J’avais dix ans quand je fis connaissance avec les chorals de Bach. M. Eugène Münch, l’organiste de l’église St Étienne de Mulhouse, m’emmenait à son orgue tous les samedi soirs, quand il allait s’exercer pour l’office du lendemain. C’est avec une émotion profonde que je suivais les sons mystérieux qui allaient se perdre dans la vaste nef sombre.

Les souvenirs de ces premières et profondes émotions artistiques me sont revenus quand j’ai entrepris d’écrire le chapitre sur les chorals. Certaines phrases m’arrivaient toutes formées au bout de la plume, et je m’aperçus alors que je ne faisais que répéter les mots et les images par lesquels mon premier maître d’orgue m’avait ouvert la compréhension de la musique de Bach.

J’ai la douleur de ne pouvoir lui exprimer ma reconnaissance : il a été enlevé, dans la fleur de l’âge, à sa famille et à ses amis.
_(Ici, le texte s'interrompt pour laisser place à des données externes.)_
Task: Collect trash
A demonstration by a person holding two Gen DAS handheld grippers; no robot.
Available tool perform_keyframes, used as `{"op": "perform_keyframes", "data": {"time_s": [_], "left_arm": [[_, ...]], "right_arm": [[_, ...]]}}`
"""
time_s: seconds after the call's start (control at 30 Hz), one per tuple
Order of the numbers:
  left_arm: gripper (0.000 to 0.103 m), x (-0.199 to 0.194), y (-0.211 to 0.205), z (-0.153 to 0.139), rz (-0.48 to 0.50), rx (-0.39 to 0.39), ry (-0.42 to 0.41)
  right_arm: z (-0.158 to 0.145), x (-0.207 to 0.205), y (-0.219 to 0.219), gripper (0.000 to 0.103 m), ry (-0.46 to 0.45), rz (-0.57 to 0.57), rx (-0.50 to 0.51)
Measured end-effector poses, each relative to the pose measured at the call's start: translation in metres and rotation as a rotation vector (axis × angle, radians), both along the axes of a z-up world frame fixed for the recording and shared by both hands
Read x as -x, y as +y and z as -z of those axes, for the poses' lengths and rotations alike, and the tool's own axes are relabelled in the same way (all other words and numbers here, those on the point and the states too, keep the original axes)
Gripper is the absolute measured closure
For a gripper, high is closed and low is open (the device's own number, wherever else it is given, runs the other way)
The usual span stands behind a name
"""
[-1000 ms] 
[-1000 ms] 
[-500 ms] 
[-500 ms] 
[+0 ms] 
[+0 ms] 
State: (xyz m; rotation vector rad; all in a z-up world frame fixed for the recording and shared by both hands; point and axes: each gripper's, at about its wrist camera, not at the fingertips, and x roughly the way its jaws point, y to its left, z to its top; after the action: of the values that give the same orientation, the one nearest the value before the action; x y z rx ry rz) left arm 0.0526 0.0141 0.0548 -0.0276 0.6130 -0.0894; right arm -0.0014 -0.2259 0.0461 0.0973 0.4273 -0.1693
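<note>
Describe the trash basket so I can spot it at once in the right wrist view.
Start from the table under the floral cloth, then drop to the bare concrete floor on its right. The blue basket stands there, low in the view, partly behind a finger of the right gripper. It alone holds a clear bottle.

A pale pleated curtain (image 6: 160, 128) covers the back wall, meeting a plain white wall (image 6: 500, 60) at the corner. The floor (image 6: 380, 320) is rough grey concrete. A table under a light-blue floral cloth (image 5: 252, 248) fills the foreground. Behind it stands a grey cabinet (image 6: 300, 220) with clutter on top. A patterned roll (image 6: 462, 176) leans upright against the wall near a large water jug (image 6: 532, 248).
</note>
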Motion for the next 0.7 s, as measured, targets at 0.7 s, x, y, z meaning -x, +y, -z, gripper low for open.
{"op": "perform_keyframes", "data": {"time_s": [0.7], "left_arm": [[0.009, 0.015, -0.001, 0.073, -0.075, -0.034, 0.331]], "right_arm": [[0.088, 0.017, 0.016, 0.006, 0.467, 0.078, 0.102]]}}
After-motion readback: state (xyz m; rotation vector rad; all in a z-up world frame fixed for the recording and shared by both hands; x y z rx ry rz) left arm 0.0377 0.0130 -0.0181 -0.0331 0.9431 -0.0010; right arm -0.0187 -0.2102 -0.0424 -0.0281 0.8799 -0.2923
Voilà dix ans que son frère, M. Ernest Münch, m’a associé, en qualité d’organiste, à la belle tâche qu’il a entreprise : faire entendre l’une après l’autre toutes les œuvres vocales de Bach avec le chœur de l’église St Guillaume de Strasbourg. Toute grande œuvre d’art, comme toute grande idée, a besoin d’une certaine atmosphère d’enthousiasme pour se révéler dans toute sa beauté : les chanteurs du chœur de St Guillaume, si dévoués à la cause de Bach, avec leur vaillant directeur, ont créé cette atmosphère autour de moi.